While Ricketts is willing to work wherever he is placed, he is happy to be in Kimonos.
“For now, Kimonos is really the right place for me. I am naturally talented and me born to go in front of people. I always feel good coming to work knowing that I will have some guests to interact with. Every day, I try to make the food as nice as my rhymes because the food is the most important thing. Me nice up everything for the guests,” he explained.
Ricketts, is no doubt a guest favourite as he continues to receive rave reviews on Trip Advisor, the word-of-mouth of travel.
“Best honeymoon ever! At the Japanese restaurant, Royno was wonderful,” was what one guest wrote on Trip Advisor.
The reviews from his colleagues are no less commendable.
“I am very proud of Royno. He has come a far way.

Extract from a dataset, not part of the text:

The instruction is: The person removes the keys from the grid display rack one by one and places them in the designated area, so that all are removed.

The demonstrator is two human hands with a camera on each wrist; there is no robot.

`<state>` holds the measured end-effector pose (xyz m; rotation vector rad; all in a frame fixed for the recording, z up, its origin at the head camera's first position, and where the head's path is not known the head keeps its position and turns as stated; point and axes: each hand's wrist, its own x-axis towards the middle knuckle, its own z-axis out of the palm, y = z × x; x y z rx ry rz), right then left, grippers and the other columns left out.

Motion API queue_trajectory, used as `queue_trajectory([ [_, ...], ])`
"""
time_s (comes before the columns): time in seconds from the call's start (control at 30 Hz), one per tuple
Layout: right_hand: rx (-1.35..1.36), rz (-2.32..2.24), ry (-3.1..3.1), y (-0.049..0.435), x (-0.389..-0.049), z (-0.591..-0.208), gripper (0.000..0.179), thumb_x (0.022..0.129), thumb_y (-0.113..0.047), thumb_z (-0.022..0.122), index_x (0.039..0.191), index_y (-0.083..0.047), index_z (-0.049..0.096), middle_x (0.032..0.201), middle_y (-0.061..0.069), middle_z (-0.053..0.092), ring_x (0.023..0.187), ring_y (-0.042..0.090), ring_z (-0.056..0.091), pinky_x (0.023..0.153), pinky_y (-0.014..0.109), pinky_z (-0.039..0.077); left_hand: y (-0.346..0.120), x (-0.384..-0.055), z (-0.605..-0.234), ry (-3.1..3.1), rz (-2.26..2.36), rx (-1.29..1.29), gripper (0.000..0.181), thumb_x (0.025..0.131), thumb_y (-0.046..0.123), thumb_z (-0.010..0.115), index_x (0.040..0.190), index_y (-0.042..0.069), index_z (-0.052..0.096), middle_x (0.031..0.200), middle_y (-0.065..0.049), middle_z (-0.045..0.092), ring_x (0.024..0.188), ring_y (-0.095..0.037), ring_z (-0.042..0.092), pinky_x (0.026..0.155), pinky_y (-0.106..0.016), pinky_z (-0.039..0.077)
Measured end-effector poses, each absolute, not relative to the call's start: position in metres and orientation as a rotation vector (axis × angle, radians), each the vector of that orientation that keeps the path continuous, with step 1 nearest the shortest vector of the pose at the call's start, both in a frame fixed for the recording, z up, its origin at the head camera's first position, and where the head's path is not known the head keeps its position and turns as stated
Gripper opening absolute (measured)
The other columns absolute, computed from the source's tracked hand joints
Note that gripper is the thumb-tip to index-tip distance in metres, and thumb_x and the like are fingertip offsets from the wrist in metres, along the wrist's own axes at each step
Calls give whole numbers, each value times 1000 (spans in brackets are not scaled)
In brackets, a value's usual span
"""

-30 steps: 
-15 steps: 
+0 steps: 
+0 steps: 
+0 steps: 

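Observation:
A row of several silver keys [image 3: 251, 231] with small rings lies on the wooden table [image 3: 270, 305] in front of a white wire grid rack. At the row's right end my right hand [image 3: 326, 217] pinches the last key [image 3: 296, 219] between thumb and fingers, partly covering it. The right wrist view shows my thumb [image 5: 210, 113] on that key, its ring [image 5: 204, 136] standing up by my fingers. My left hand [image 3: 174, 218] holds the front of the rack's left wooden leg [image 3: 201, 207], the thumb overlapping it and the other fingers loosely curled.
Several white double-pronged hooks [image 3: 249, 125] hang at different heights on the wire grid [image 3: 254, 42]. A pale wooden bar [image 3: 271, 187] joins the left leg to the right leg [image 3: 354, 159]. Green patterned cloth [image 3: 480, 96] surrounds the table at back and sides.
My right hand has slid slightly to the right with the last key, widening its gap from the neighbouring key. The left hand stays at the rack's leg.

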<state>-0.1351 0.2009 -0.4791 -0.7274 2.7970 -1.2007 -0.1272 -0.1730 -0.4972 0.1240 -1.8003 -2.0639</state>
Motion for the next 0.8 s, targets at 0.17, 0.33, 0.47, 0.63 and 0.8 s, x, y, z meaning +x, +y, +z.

The growth is not just professional but he has grown as an individual and it is beautiful to see,” said Monique Thomas, a fellow cook.
“When I put on my uniform and I’m walking to my work area, I always feel proud and team members are always congratulating me and saying that they are motivated by the move,” Ricketts said proudly. “It goes to show that hard work, perseverance and the encouragement and support of others can go a long way.”
“I tell people all the time, once you are serious on the inside, it will come to pass on the outside,” Ricketts explained.